Surgery after radiation plus chemotherapy did not prolong survival, although a possible prolongation of survival of about 22 months indicates that further attempts at posttreatment radiotherapy may be justified.
Survival rate for children with spongyblastoma is 50%. Overall, spongymblastoma treatment is typically surgery or radiation therapy, either alone or in addition to chemotherapy. Radiation can be used to spare vital structures in children with bilateral tumors to avoid chemotherapy side effects. In younger patients, chemotherapy can decrease recurrence rate, but it may also prolong survival and increase risks of dying if complications are not treatable. Treatment of older patients may be prudent after careful evaluation.
All types of brain tumours share some common causes; in the majority of cases, these do not apply. The only one that applies is radiation exposure. The underlying problem here is not cell malfunction, but it is with the cells' ability to repair the harm that radiation causes. This is true of both spongioblastoma and other types of brain tumour, particularly high grade astrocytomas. The common factor here is a lack of repair ability, and not a malfunctioning of the cells themselves. Hence the most important way that brain tumours can be avoided is if the damage can be repaired appropriately.
There is a significant increase in the number of cases of SM diagnosed after 2000 compared with before this time. This may be due to an increase in cancer risk associated with exposure to UV light and/or UV-reflecting clothing. This time period coincided with the decline in incidence of melanoma and with a subsequent increase in the incidence of childhood cancers.
This aggressive tumour forms at different ages, presents with a wide range of clinical features, has a poor prognosis and is now an incurable disease. spongioblastoma is a rare tumour which is the most common malignant central nervous system tumour in children. It has an annual incidence of 1 to 7 per 100,000 new cases. Most studies have examined the incidence of spongioblastoma in children but there have been few studies investigating the age distribution. The disease occurs mainly in children between the ages of two and five years. Spongioblastomas arise from immature cells from the central nervous system.
The signs of SPG are nonspecific and may include pain, edema, and an inability to urinate, constipation or bowel movement, weight loss, vomiting, or a painful site or lesion.
tipifarnib is efficacious in a large number of patients with advanced or relapsed peripheral T-cell lymphomas. This agent should be considered for trials in patients with other solid tumors not amenable to conventional chemotherapy.
Tipifarnib is well tolerated by adolescents and young adults with relapsed or refractory childhood acute myeloid leukemia. Tipifarnib achieves responses in 85 % of patients and is a novel treatment option for patients with relapsed or refractory disease.
In this pilot study, tipifarnib significantly improved quality of life for patients compared with historical controls. Tipifarnib may help improve quality of life for select children undergoing treatment for SB.

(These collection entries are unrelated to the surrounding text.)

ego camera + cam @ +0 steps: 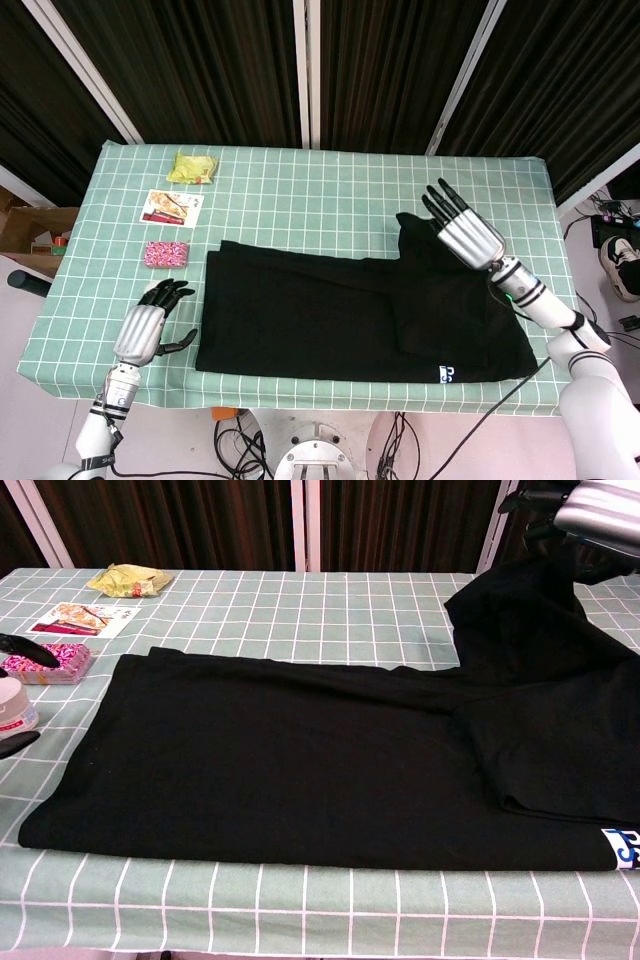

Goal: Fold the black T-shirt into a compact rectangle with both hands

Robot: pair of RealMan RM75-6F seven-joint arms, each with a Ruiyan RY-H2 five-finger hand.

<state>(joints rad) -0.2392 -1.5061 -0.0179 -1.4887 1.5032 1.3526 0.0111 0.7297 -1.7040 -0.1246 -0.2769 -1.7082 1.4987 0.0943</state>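
Observation:
The black T-shirt (pixel 340 315) lies flat across the green checked table, its long body running left to right (pixel 280 760). At its far right part the cloth rises off the table to my right hand (pixel 462 232), which grips the sleeve part from above with its fingers stretched forward. In the chest view that hand (pixel 590 502) sits at the top right corner with black cloth hanging under it. My left hand (pixel 142 330) rests on the table just left of the shirt's left edge, holding nothing, fingers loosely apart. Only its edge (pixel 12 712) shows in the chest view.
A pink patterned packet (pixel 166 253), a picture card (pixel 172 207) and a yellow-green bag (pixel 192 167) lie in a column at the table's left. A white label (pixel 447 374) shows at the shirt's near right edge. Dark curtains hang behind the table.

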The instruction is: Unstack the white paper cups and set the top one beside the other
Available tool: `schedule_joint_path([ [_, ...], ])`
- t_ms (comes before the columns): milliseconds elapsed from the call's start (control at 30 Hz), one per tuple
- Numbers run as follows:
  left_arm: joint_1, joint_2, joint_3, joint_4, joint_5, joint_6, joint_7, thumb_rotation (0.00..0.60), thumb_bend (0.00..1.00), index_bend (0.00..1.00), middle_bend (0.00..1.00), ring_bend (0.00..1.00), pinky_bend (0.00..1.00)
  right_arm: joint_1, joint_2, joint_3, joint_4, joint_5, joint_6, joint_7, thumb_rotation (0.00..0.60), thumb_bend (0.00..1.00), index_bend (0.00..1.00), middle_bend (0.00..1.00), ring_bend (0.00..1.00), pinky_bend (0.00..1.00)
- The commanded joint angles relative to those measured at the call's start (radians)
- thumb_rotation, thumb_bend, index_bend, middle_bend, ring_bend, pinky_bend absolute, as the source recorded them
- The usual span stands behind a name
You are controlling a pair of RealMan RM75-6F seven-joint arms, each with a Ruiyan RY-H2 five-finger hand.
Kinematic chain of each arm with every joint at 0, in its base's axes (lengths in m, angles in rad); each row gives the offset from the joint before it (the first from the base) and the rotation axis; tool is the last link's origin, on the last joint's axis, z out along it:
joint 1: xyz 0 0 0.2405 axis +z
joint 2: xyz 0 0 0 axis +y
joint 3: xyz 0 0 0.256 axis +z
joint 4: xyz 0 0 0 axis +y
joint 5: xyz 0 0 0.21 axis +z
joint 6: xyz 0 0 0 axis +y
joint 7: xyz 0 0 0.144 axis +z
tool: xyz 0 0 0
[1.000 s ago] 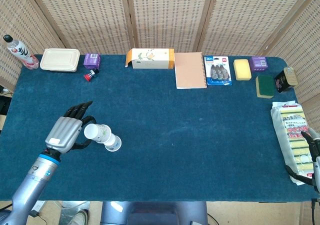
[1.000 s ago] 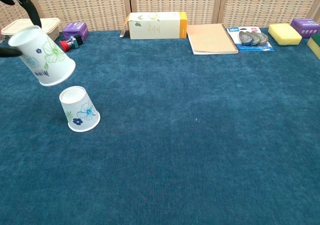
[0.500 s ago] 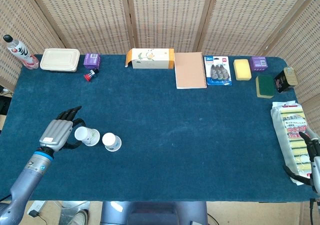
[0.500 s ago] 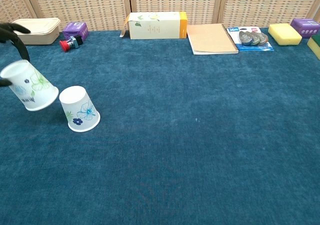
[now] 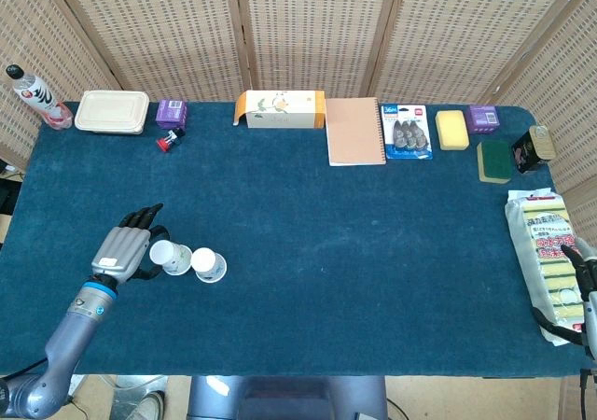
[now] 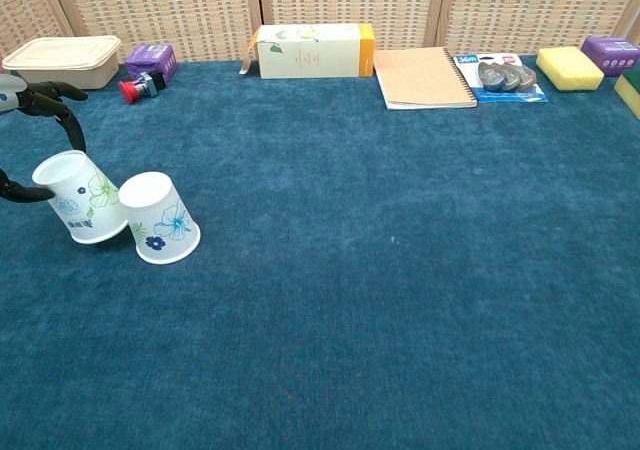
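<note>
Left hand [image 5: 123,249] is gripping the tilted cup [image 6: 78,196] w/ fingers curled round it, touching the other cup [image 6: 160,218] (upside down) nr table's [image 5: 373,252] front-left corner.

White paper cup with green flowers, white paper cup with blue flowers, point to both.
White paper cup with green flowers [image 6: 82,201]: chest view, its side wall.
White paper cup with blue flowers [image 6: 162,222]: chest view, its side wall.

Table [image 5: 308,252]: deep blue cloth. 2 white cups nr left edge: left cup [image 6: 80,196] w/ green flower + blue print, other cup [image 6: 160,217] w/ blue flowers. Left hand [image 5: 123,250]: grey back, black fingers. Far edge: cream tub [image 5: 112,112], purple box [image 5: 172,113], white/orange carton [image 5: 280,108], tan notebook [image 5: 355,131], yellow sponge [image 5: 451,129]. Screen [image 5: 298,28] behind: beige weave.
</note>
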Motion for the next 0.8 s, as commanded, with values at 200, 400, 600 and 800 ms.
schedule_joint_path([
  [200, -0.012, -0.014, -0.003, -0.012, -0.046, 0.011, 0.057, 0.6, 0.25, 0.4, 0.0, 0.0, 0.08, -0.002, 0.002, -0.001, -0.001, -0.002, 0.002, 0.007, 0.6, 0.23, 0.08, 0.02, 0.01, 0.01],
  [400, -0.017, -0.006, -0.002, -0.032, -0.072, 0.011, 0.076, 0.6, 0.22, 0.31, 0.0, 0.0, 0.08, -0.001, 0.004, -0.001, -0.002, -0.002, 0.0, 0.01, 0.6, 0.23, 0.08, 0.02, 0.01, 0.01],
  [600, -0.016, -0.004, 0.0, -0.042, -0.071, 0.02, 0.08, 0.6, 0.2, 0.17, 0.0, 0.0, 0.08, -0.002, 0.005, 0.0, -0.002, -0.002, 0.002, 0.012, 0.6, 0.23, 0.08, 0.02, 0.01, 0.01],
  [800, 0.013, 0.027, 0.004, -0.074, 0.021, 0.055, 0.019, 0.6, 0.19, 0.05, 0.0, 0.0, 0.08, -0.003, 0.005, 0.001, 0.0, -0.001, 0.005, 0.015, 0.6, 0.23, 0.08, 0.02, 0.01, 0.01],
])
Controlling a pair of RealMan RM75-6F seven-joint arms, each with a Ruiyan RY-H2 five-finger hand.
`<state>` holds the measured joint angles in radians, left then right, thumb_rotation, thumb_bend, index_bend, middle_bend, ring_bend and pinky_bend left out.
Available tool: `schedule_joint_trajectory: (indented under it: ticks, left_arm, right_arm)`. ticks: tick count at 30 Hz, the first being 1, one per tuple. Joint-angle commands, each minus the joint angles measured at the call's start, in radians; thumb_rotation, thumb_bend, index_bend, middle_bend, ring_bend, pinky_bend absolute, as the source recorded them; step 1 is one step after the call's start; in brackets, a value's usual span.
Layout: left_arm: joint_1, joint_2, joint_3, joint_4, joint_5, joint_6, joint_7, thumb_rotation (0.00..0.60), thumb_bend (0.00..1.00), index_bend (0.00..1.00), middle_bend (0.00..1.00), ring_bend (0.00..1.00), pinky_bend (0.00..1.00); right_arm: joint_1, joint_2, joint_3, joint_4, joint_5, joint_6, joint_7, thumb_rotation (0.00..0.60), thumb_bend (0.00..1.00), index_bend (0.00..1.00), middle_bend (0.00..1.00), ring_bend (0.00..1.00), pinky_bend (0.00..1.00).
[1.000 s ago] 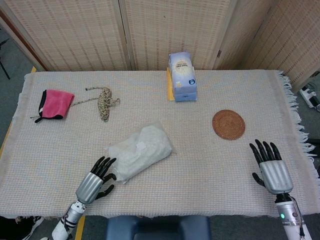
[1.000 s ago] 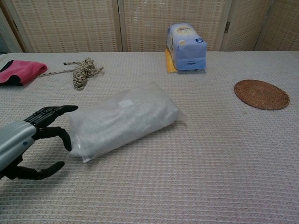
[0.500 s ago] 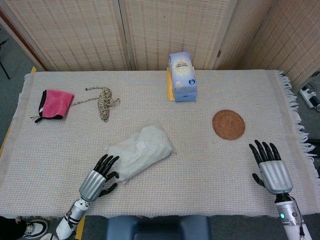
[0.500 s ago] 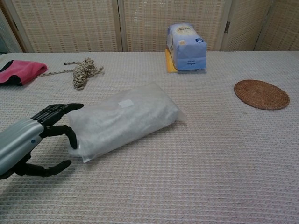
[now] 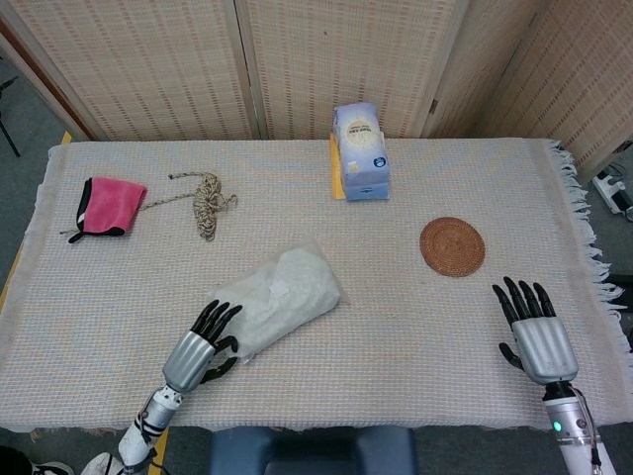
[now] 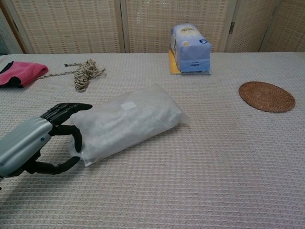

[Current knowledge of CSC and the concept of targeted therapy of CSC is limited] Clinically, this has yet to generate a breakthrough and an effective new treatment of the primary tumor or in combination with other therapeutic modalities.
The rarity of spongioblastoma at its most benign form is consistent with an aggressive, yet rare, primary precursor that would have to grow rapidly from cell division of progenitor cells that arise from normal stem cells which may be retained in the same stem cell niche as the precondition for both benign and malignant forms.
Significant clustering of familial spongioblastoma exists, implicating this tumor as a complex trait of multiple genetic modifiers. Genetic linkage analysis revealed that the familial spongioblastoma locus is at chromosome 14q24.1 and encodes a transcription factor, specifying the cell fate of SPS cells.